EXERCISE =
Using the listing below, keep only the lines with the word "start" and copy them.

GIVEN INFORMATION =

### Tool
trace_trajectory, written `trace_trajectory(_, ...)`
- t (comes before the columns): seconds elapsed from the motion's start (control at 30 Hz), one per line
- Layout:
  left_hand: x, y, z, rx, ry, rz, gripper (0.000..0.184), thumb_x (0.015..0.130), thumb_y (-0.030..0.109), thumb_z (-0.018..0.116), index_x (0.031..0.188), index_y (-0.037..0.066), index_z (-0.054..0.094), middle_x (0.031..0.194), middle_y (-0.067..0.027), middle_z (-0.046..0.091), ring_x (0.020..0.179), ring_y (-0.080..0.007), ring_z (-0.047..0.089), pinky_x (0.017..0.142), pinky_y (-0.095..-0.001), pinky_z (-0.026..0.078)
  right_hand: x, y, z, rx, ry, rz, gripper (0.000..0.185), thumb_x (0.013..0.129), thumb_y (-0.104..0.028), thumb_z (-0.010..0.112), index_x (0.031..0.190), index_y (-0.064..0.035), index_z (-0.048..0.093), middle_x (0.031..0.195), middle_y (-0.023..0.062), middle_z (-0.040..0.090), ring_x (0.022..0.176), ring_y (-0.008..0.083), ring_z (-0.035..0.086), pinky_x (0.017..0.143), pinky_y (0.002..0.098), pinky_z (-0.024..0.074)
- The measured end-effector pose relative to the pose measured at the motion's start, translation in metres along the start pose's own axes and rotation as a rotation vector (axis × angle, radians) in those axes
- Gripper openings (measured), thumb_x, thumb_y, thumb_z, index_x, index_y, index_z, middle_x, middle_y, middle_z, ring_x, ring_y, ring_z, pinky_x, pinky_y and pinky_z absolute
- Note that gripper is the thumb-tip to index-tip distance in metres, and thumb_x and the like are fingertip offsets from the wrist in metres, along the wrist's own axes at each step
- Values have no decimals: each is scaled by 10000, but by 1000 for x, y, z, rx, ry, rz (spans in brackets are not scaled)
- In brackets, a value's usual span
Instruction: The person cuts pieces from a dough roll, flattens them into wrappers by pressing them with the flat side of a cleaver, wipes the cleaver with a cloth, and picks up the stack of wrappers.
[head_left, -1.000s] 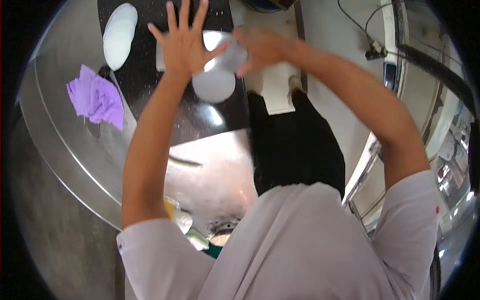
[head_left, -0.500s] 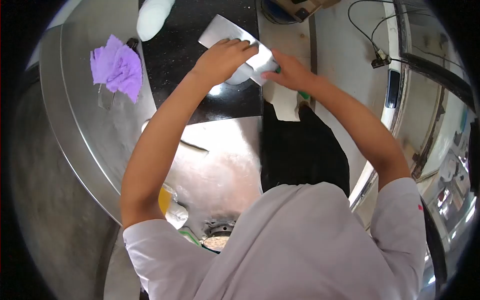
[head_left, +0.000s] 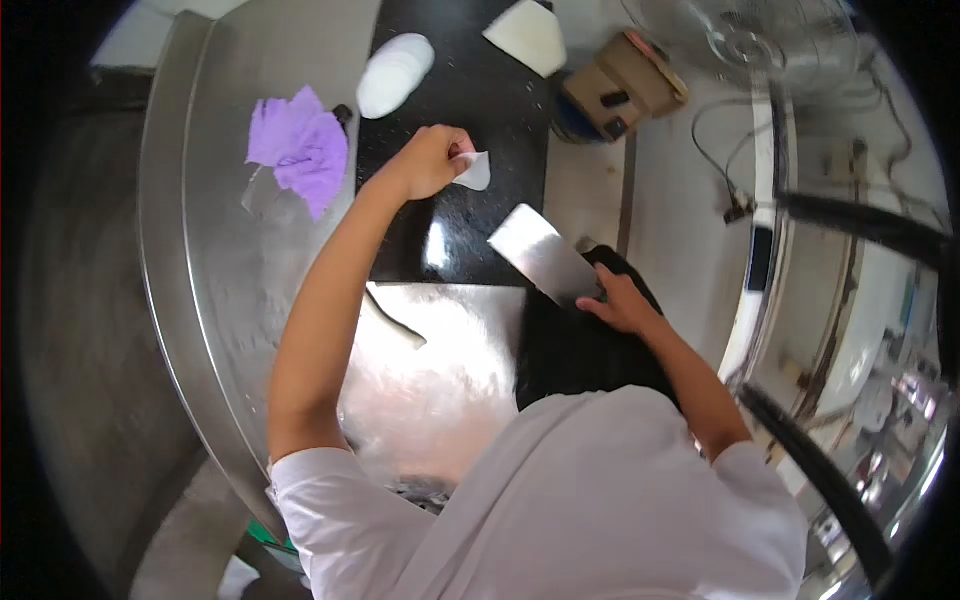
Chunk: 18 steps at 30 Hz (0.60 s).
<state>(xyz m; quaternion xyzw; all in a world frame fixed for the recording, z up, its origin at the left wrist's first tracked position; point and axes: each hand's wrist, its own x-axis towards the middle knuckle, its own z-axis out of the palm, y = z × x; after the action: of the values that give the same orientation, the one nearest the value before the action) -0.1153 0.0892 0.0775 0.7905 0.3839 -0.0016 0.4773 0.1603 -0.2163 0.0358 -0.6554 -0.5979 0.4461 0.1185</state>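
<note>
Pinched between the fingers of my left hand (head_left: 433, 163) is a thin white dough wrapper (head_left: 476, 173), lifted at one side over the black stone counter (head_left: 450, 235). My right hand (head_left: 622, 300) is closed round the handle end of a broad shiny cleaver (head_left: 545, 255). The cleaver's flat blade points up and left, past the counter's right edge, clear of the wrapper. A pile of round white wrappers (head_left: 396, 75) lies on the counter beyond my left hand.
A folded white cloth (head_left: 528, 38) lies at the counter's far right. To the left, a purple cloth (head_left: 300, 150) rests on the steel surface (head_left: 225, 210). A brown box (head_left: 625, 88) and a fan (head_left: 745, 45) stand beyond the right edge. A shiny metal sheet (head_left: 440, 370) covers the near side.
My right hand has drawn the cleaver back toward me and off the counter. The left hand has left the blade and taken hold of the wrapper that was partly under it. The view has shifted.
</note>
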Motion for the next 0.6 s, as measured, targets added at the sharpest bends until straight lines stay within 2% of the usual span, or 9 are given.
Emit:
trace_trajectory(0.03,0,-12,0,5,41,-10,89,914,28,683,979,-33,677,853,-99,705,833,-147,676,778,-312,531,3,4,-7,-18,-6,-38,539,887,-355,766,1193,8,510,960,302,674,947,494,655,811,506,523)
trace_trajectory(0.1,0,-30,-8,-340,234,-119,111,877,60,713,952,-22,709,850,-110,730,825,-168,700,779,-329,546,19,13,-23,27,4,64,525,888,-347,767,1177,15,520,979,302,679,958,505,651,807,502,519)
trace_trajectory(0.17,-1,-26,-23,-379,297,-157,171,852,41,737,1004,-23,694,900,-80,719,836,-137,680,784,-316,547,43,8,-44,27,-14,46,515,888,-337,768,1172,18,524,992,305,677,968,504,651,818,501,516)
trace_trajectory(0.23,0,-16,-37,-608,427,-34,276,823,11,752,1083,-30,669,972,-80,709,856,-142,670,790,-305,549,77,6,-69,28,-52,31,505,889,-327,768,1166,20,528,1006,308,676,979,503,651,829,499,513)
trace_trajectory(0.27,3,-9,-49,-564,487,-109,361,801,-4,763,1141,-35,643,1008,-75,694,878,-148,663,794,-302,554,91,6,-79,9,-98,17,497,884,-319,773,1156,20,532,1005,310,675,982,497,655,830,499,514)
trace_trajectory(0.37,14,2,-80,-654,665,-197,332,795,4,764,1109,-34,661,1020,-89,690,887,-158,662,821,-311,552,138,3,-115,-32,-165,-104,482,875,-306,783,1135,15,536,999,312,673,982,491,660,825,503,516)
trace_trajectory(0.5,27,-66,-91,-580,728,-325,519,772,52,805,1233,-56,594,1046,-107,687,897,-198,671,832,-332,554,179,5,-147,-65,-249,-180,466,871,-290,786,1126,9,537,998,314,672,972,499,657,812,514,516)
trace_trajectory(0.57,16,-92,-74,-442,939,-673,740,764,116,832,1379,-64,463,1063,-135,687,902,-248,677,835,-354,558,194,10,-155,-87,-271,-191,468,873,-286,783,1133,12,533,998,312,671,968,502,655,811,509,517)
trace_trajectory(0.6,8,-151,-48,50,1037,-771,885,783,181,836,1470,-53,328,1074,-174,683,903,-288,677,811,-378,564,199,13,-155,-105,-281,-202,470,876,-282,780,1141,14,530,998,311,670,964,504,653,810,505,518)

TASK SOLUTION =
- t (comes before the columns): seconds elapsed from the motion's start (control at 30 Hz), one per line
- The measured end-effector pose relative to the pose measured at the motion's start, translation in metres along the start pose's own axes and rotation as a rotation vector (axis × angle, radians) in those axes

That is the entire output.